Maximum likelihood MI
von Hippel proposes generating each imputed dataset conditional on the observed data maximum likelihood estimate (MLE), which he terms maximum likelihood MI (MLMI). As he describes, obtaining the MLE is often the first step performed in order to choose starting values for the MCMC sampler in the standard posterior draw MI (PDMI). Thus in MLMI the additional (often non-trivial) step of obtaining posterior draws is obviated. This is probably the main advantage of MLMI over PDMI, and it is potentially quite a big one. A further point is that one does not need to specify a prior for the imputation model parameters, as one does in PDMI. Having said that, implementations of PDMI are very often based on default ‘vague’ prior choices for the imputation model, and indeed often software implementing standard MI does not allow the user to specify alternative prior choices.

For a given number of imputations, MLMI is statistically more efficient than PDMI, since the latter is subject to additional randomness due to the posterior draw.
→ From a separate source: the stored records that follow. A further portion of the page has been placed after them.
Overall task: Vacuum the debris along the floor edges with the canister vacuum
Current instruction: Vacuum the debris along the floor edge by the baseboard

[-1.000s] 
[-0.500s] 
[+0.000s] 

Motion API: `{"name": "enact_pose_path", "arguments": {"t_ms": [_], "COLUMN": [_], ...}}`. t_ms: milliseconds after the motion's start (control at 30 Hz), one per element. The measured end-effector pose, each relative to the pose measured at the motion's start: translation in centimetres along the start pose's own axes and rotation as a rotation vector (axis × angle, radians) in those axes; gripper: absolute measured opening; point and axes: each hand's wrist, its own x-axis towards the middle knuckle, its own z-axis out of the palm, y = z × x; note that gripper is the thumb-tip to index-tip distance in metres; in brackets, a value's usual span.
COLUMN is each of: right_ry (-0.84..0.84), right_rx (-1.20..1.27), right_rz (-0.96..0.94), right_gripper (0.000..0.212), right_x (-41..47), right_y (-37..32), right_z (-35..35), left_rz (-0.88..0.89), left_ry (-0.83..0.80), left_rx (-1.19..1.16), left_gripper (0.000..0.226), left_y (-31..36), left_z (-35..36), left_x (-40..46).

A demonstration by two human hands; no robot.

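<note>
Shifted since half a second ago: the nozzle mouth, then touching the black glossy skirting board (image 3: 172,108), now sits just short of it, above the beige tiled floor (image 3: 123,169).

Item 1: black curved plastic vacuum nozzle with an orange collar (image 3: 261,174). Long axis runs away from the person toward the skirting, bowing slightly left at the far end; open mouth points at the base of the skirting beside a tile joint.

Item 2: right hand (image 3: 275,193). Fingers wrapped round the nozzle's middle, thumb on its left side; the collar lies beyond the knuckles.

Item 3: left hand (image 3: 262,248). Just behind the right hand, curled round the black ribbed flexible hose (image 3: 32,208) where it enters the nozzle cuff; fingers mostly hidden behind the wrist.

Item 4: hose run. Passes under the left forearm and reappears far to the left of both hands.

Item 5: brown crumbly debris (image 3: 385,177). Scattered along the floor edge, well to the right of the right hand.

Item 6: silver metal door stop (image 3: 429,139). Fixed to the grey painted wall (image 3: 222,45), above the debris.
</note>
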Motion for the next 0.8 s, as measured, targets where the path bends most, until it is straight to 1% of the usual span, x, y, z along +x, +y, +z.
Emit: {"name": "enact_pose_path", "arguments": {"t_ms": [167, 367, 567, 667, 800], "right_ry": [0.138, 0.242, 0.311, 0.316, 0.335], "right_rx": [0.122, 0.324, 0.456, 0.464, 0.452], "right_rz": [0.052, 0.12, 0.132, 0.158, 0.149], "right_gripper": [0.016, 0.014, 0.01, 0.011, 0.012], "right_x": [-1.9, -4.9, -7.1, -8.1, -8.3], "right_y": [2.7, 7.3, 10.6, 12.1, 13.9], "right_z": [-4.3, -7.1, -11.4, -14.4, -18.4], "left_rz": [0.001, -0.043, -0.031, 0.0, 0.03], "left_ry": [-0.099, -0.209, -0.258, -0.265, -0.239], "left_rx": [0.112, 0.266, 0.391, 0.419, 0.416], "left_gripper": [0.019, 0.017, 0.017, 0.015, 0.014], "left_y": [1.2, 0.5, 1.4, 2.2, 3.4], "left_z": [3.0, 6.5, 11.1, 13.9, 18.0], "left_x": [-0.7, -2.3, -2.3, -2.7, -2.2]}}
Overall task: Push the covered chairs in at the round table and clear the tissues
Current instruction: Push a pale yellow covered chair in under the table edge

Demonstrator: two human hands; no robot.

This point was made in an important 1998 paper by Wang and Robins. They developed large sample theory for the asymptotic distribution of both MLMI and PDMI, including variance estimators for the former. A nice observation from von Hippel is that the variance of an individual draw from the observed data posterior is twice that of the variance of the observed data MLE. This can be seen from the fact that, in large samples, the posterior draw is equal to the MLE plus a mean zero random draw with variance equal to the MLE, resulting in the variance being twice the MLE’s variance.

As noted by others earlier, von Hippel describes how application of Rubin’s rules variance estimator is invalid for MLMI. He goes on to describe formulae for consistently estimating the variance of MLMI estimates, based on within and between imputation variance components. One immediate issue however with these is that it is possible, particularly with a large fraction of missing information and small number of imputations, for some of the estimates involved to be negative, when the quantities they are estimating are non-negative. He therefore proposes alternative shrinkage estimators of these quantities that are guaranteed to return values within the corresponding parameter spaces. A consequence of this shrinkage is that the estimates can be biased when the fraction of missing information is large and the number of imputations is not sufficiently large. Nevertheless, at first glance von Hippel’s within/between variance estimation approach looks attractive, particularly when the fraction of missing information is less than 50%. Moreover they do not appear to be that much more complicated to implement than Rubin’s rules.

Bootstrapped MI
von Hippel also considers use of the bootstrap with MLMI and PDMI, something I have written about before. He describes a simple two way random effect model which implies a result for the variance of the bootstrapped MI estimator (where you first bootstrap, then perform MI within bootstrap samples, then average all point estimates across all bootstraps/imputations). This variance decomposition result is used to recommend that if one uses the bootstrap, one should use m=2 imputations within each bootstrap sample. He then describes how these components of variance can be estimated after imputation has been performed, leading to an estimate of variance for the bootstrap MI estimator of the parameter of interest.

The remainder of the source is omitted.